Als u merkt dat overlevenden van kanker bij kinderen die bestraling hebben gehad een risicoprofiel hebben dat vergelijkbaar is met dat van mensen met BRCA-mutaties, bent u mogelijk geïnteresseerd in preventieve opties. Er zijn momenteel geen richtlijnen (met betrekking tot preventieve chirurgie, de kosten van profylactische tamoxifen, enz.), Maar het kan zijn dat u de opties wilt bespreken met uw oncoloog.

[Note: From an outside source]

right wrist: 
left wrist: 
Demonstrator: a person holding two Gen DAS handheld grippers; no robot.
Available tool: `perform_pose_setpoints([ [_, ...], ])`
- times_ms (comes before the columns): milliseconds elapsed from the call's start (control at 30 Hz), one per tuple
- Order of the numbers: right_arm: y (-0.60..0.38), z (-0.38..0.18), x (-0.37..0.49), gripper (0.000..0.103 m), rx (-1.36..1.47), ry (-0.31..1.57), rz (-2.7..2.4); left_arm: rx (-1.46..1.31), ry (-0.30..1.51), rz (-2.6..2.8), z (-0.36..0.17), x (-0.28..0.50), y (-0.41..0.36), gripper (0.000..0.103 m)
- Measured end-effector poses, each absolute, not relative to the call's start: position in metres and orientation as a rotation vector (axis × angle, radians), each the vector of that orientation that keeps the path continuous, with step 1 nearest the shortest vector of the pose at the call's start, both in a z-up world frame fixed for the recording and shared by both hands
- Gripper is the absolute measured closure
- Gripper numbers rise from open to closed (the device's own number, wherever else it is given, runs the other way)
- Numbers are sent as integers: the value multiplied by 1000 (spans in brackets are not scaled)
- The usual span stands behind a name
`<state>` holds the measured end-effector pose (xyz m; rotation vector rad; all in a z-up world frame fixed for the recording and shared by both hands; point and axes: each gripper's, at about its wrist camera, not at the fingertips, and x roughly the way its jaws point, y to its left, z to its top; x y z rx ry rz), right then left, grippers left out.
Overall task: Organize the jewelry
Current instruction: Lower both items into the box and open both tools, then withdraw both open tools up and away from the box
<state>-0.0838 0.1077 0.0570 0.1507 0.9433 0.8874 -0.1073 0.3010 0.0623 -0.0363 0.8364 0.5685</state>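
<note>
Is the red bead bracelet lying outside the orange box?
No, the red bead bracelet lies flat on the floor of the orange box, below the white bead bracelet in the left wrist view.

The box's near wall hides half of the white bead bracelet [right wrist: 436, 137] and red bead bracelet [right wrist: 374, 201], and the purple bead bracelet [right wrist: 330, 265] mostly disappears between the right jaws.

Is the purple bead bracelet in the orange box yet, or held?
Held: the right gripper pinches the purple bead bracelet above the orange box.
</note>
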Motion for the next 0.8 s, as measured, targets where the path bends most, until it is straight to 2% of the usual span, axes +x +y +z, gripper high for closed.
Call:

Voor degenen die borstkanker krijgen na kanker bij kinderen, is het belangrijk om ook een grondig gesprek met uw arts te hebben. Erfelijke borstkanker is een situatie waarin de voordelen van een dubbele borstamputatie waarschijnlijk opwegen tegen de risico's, hoewel er geen gegevens zijn over de voordelen en risico's voor mensen die kanker en bestraling bij kinderen hebben gehad.
Enkele versus dubbele mastectomie: voors en tegensEen woord van Verywell
Vrouwen die kinderkanker hebben overleefd, hebben een significant verhoogd risico op het ontwikkelen van borstkanker, vooral als ze bestraling op de borst of een paar bepaalde chemotherapie-medicijnen hebben gekregen. Gelukkig kan regelmatige screening die op jonge leeftijd begint, veel sterfgevallen door borstkanker voorkomen. Net zoals precisiegeneeskunde heeft geleid tot vooruitgang in de behandeling van veel kankers, zal een beter begrip van genetische risicofactoren artsen waarschijnlijk helpen om nader te bepalen wie in de toekomst het grootste risico op borstkanker loopt.